As far back as 1969, KinderCare Learning Centers’ founders saw the need to create quality child care programs, especially in light of the escalating number of women working outside the home. The company consulted with early childhood education specialists and other experts in nutrition, physical fitness and health to devise a program to serve those parents and their children. KinderCare opened its first learning center 30 years ago in Montgomery, AL, and any doubts about whether such a service was needed should be assuaged by the simple fact that the organization now includes 1,161 centers in 39 states and employs 28,000 people.

As KinderCare expanded, it decided in 1997 to relocate its offices from Alabama to Portland, OR. That physical move prompted the company to review its IT infrastructure to ensure its capacity to meet its growth. The company was pleased with its solution from Hewlett-Packard (HP), but wanted to increase the maximum number of users the system could process.

“We needed the ability to allow more concurrent users. All of our centers need to complete the same processing at roughly the same time, indicating that the more concurrent users we could handle, the less frustration and resource competition they would face,” says Rob Rakowski, KinderCare’s manager of Host Systems Administration.

With the old Center Support System, KinderCare had two back-end databases--one that was live for the centers to access and the other was for corporate users to query and run reports on. To update, the company had to run an archive on the live database and then restore the copy for corporate use. “This was a full five- or six-hour process,” says Rakowski.

Through upgrades to the HP system, as well as to the Informix databases, the data replication process has been cut to 12 minutes. “It’s a bit of an understatement to say that there’s been a significant reduction in both time and effort,” says Rakowski.
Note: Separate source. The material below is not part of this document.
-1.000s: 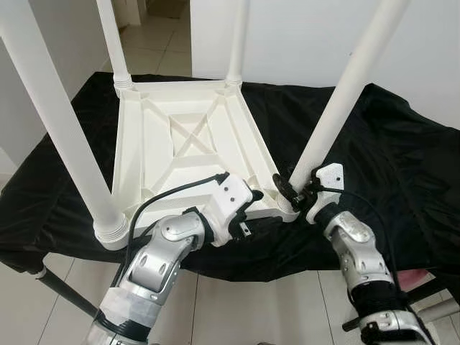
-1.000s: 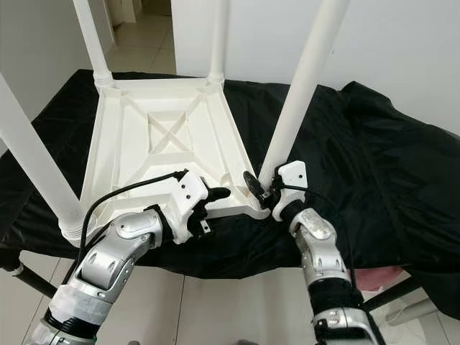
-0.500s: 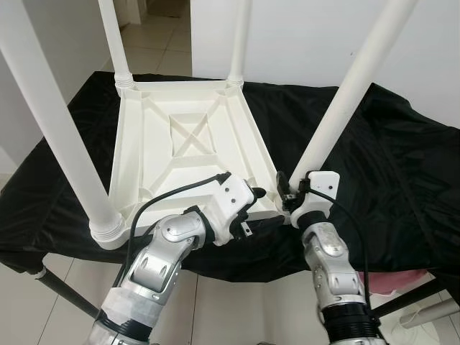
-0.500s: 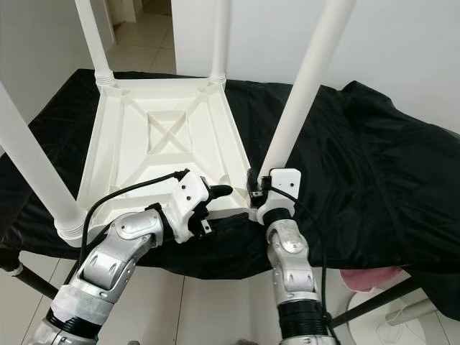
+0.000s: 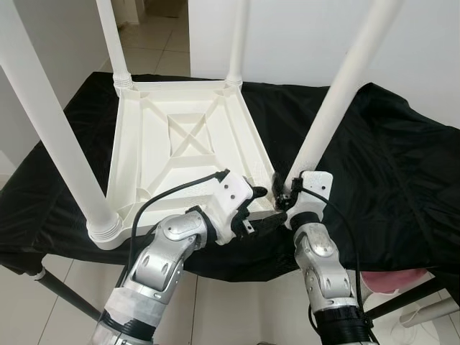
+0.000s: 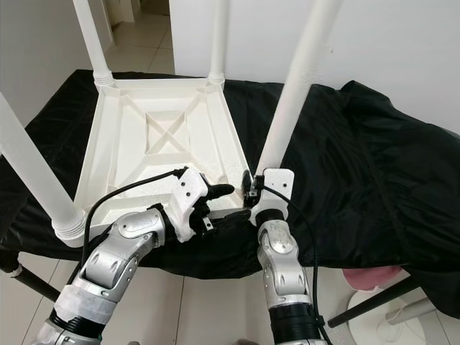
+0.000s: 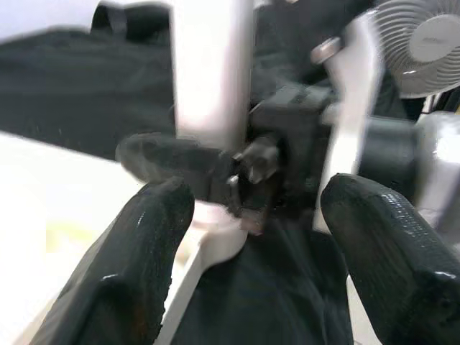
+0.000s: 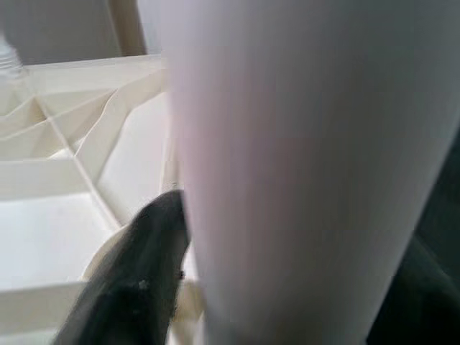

Today the Center Support Administration can support over 750 concurrent users (compared with 300 to 350 in 1997). Because processes are much more efficient now, concurrent users can connect, exchange data and disconnect more quickly.”

The new system, Rakowski says, “has allowed us to save time, money and given us the flexibility to succeed. As a result, we can do what we do best--teaching and caring for children.”

KinderCare Learning Centers care for infants, toddlers, pre-schoolers, as well as kindergartners and school-age children.